私たちの大志Our Vision & Voices

国土資源総研レポート

20. ホリエモンの主張

国土資源総研レポート11で外資による土地買収の擁護派の話題を取り上げましたが、その一人の堀江貴文氏(ホリエモン)の主張を紹介します。同氏はこういいます。

“かりに国防動員法によって日本の土地が中国のものになったとしよう。だが、それは日本にある、日本の土地であることに変わりはない。統治権は日本にあるのであり、中国から離れた日本の土地を、中国政府が支配することはできない。…今後水不足になって水源地が必要になれば中国人から買い戻せばいい。いざとなれば、日本の法改正を行い、外国人による水源地の利用を制限することだって可能だ。…自衛隊基地周辺や水源地、離島などは、日本人も買わないような二束三文の土地も多い。そんな土地を中国人が買ってくれ、しかも税金まで払ってくれるのだ。…大いに買ってもらえばよいではないか。”(2023.8.11 PRESIDENT Online)

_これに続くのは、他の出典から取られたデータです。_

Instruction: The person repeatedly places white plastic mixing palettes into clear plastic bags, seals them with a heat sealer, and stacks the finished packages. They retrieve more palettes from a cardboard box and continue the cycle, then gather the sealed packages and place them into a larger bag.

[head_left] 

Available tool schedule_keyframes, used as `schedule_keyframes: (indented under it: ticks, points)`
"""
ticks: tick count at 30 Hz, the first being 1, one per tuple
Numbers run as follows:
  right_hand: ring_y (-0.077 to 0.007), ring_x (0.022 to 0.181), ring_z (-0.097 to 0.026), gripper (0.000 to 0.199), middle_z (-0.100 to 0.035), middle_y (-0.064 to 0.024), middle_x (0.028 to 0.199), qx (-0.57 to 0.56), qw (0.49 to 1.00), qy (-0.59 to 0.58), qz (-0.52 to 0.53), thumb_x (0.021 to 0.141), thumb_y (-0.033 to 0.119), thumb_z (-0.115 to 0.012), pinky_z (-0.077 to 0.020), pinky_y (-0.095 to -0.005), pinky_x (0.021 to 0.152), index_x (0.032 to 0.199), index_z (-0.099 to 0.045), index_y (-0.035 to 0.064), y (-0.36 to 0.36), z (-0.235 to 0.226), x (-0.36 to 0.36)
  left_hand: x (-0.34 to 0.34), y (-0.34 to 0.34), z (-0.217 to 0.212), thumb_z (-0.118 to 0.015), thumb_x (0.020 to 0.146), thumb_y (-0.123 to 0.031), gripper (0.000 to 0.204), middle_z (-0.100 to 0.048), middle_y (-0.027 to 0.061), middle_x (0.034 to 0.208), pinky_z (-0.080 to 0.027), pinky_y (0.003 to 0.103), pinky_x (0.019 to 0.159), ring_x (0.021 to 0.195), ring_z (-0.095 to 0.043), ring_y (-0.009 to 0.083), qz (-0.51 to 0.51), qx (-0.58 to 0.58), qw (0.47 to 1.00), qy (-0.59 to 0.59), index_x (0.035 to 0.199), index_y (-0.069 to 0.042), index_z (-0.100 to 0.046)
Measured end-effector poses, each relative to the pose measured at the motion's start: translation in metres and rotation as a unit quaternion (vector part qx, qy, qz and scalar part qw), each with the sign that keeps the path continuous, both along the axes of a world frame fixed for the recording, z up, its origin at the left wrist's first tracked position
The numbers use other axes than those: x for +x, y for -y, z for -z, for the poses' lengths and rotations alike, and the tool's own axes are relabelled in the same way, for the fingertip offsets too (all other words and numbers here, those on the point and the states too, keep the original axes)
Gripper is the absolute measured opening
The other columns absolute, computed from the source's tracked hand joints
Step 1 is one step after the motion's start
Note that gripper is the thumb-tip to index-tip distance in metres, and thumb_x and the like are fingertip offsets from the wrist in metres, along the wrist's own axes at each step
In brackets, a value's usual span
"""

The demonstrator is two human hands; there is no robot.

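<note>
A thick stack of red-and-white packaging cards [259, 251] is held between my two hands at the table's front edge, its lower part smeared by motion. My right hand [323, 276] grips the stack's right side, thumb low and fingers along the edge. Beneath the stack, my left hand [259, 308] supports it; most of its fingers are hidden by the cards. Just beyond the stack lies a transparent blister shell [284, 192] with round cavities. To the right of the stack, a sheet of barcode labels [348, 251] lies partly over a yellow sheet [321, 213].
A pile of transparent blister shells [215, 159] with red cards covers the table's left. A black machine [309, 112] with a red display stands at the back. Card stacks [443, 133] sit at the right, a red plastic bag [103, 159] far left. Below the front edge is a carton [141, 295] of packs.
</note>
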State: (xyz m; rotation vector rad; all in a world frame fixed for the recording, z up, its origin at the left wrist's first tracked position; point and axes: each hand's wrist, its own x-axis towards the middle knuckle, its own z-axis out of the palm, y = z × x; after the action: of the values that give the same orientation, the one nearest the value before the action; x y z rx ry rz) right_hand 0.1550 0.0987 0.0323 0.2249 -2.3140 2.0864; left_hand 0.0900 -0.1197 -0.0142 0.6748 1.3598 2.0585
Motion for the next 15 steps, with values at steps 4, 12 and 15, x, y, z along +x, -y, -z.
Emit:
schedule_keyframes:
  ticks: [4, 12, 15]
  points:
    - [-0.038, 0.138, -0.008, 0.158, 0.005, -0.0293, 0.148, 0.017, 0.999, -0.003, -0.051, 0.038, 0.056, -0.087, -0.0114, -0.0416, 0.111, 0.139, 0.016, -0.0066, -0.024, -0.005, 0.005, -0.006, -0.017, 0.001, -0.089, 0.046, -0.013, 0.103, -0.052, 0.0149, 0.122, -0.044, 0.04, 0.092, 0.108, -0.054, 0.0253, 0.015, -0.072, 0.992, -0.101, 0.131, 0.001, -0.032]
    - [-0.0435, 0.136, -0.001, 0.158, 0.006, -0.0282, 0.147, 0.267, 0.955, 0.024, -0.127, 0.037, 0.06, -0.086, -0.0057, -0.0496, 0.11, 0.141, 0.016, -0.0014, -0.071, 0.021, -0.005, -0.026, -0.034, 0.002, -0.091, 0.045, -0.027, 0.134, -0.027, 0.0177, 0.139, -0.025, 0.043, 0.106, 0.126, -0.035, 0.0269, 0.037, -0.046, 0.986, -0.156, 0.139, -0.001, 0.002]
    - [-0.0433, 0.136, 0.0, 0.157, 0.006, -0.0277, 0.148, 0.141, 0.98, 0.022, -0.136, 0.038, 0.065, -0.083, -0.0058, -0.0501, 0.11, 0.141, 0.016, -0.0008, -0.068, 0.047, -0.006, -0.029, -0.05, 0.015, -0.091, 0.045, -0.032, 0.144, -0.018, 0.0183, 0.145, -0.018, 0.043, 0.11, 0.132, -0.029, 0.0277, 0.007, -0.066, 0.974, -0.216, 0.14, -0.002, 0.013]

外資の土地買収を大歓迎していますが、ここにきて北海道倶知安町の違法開発(国土資源総研レポート11)や税金未徴収の問題が出てきました。でも公的リアクションは無力なままです。山口県笠佐島の離島買収の問題も出てきました。いつまでも”買いたいだけ買わせておけばいい”のでしょうか?

「土地を単なる商品とみなし、高く売り抜ければよい」「いざとなったら日本国はちゃんとできる」とする考え方が外資擁護派ですが、筆者は規制強化派です。

現行制度だと地権者の了解(yes)がないと、①道路の新設や災害復旧工事はできませんし、②産廃投棄の現場になってしまっても自治体はなかなか手出しができません。土地は公共財の側面があるのですが、国際的な所有者不明にしてしまうと、今の日本の制度では手に負えません。不作為による放置が関の山です。

外資規制が必要な理由は、国土資源総研レポート13で要約(三点)しています。

加えて日本の地権者は「世界一」強いから一層まずいのです。日本の土地情報基盤の弱さがそのまずさを倍増させています。

例えば、隣地との境界確定ができている比率は国土の53%しかありません。下表のとおり大都市ほど遅れていて、京都8%、大阪10%、神奈川15%、東京25%です。全土を確定(進捗率100%)させるには後100年以上はかかるでしょう。

もし境界争いが起こったとき、声の大きい者が勝ってしまうというルール※1になっています。

訴訟に持ち込まれたら、あなたは弁護士料をとことん払えますか?

日本人は、いざとなれば国家がバックに付いてくれる外国人と争って勝てますか?